● **REQUIRED ACTION**: Once the line with "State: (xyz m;" is found, return it along with every line after it, exactly, through the end of the material.

● **DATA EXTRACT**:

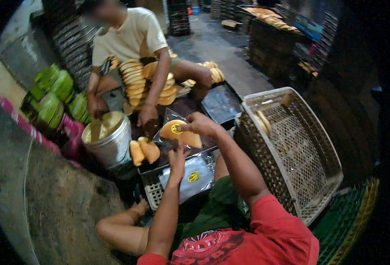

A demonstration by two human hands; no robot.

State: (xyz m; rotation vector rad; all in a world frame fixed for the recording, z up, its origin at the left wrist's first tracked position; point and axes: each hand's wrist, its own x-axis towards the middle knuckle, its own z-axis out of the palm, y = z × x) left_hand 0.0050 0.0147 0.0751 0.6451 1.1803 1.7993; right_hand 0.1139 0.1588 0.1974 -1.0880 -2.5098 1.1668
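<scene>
In front of me is a golden-brown bread in a clear plastic bag with a round yellow print. My right hand is closed at its upper side, fingers by the yellow print. From below, my left hand pinches the lower edge; its fingertips are partly hidden. Under my forearms, a stack of flat clear bags with a yellow print lies on a perforated plastic crate. Two loose folded breads rest on the dark tray just left of my left hand.
Opposite sits a person, one hand at a white bucket of pale filling, beside stacked breads. A large plastic crate with a few breads stands tilted at my right. Green bundles lie at far left.
</scene>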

● **TASK ANSWER**:
State: (xyz m; rotation vector rad; all in a world frame fixed for the recording, z up, its origin at the left wrist's first tracked position; point and axes: each hand's wrist, its own x-axis towards the middle knuckle, its own z-axis out of the palm, y = z × x) left_hand 0.0050 0.0147 0.0751 0.6451 1.1803 1.7993; right_hand 0.1139 0.1588 0.1974 -1.0880 -2.5098 1.1668
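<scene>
In front of me is a golden-brown bread in a clear plastic bag with a round yellow print. My right hand is closed at its upper side, fingers by the yellow print. From below, my left hand pinches the lower edge; its fingertips are partly hidden. Under my forearms, a stack of flat clear bags with a yellow print lies on a perforated plastic crate. Two loose folded breads rest on the dark tray just left of my left hand.
Opposite sits a person, one hand at a white bucket of pale filling, beside stacked breads. A large plastic crate with a few breads stands tilted at my right. Green bundles lie at far left.
</scene>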

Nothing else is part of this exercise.